Mas como acontece com muitos perfecionistas, chega um dia em que o mundo estraga todos os planos de Carmy e abre-se o abismo. Não irei revelar mais sobre a série, porque espero que todos possam vê-la e aprender como se desenrola a rotina de uma verdadeira cozinha profissional. Este é um mundo em que se vive na pele uma realidade que nos esmaga e não tem pena de nós.

Como pessoa que é membro de uma família que se dedicou ao mundo da restauração, nunca julguei que iria ver uma série ou programa que fizesse jus a esse mundo. Hoje, o universo da restauração pós-pandémico já recuperou alguma da sua normalidade, embora com cicatrizes profundas. O trabalho é mais volátil, muito do que ficou para trás ainda está por resolver e a verdade é que muitos não resistiram, sendo imensos os estabelecimentos que mudaram de gerência.

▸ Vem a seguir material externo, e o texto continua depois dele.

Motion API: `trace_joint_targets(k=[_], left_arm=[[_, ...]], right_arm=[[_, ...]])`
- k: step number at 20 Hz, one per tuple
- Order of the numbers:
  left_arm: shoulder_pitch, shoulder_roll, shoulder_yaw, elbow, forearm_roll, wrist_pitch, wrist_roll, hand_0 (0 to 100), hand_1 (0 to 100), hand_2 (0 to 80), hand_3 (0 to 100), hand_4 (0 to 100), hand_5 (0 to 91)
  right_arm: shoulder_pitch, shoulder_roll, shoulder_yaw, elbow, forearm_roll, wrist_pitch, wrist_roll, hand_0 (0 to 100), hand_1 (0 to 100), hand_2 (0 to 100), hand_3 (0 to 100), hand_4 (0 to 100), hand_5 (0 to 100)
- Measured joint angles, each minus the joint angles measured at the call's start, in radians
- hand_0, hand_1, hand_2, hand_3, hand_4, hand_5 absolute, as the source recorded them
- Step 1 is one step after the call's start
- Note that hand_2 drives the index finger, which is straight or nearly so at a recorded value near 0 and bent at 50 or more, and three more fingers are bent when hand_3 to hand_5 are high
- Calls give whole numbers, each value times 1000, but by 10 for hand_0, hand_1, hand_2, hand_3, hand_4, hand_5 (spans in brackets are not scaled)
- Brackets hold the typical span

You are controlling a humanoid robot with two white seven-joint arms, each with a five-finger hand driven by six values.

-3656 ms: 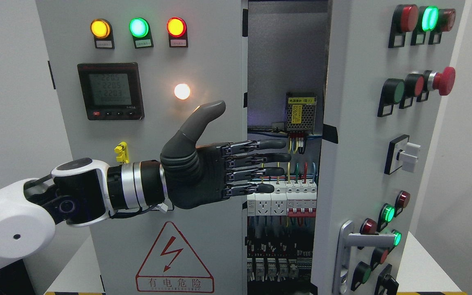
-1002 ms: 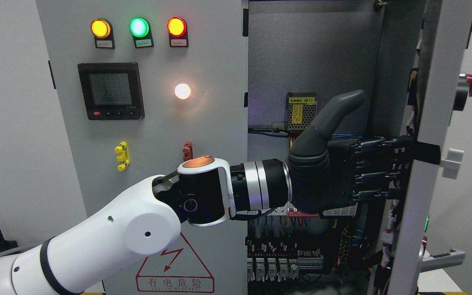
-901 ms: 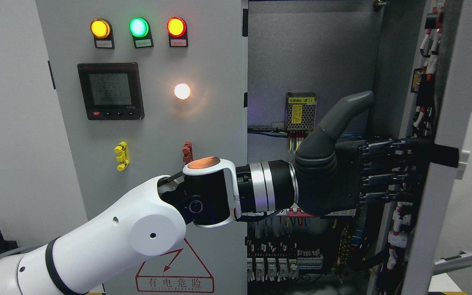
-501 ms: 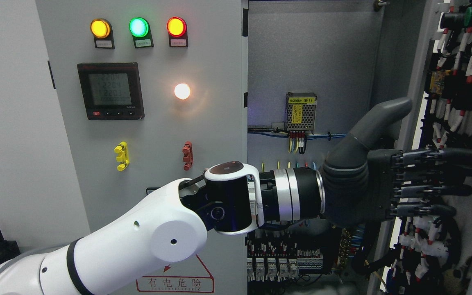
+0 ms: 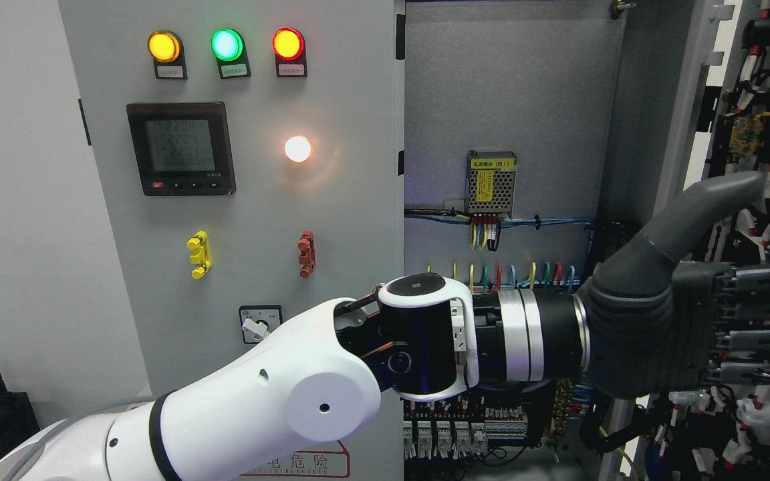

É um mundo mal compreendido, talvez um pouco romantizado, grande parte dele constituído por um tecido empresarial pouco qualificado – e que agora se prepara para uma nova crise em que as soluções apontadas caminham para a necessidade de investimento que, na prática, equivale a endividamento. É preciso uma grande dose de fé para todos acreditarem que, num mundo em transição e imerso numa crise profunda, os serviços tradicionais podem voltar a ser como eram.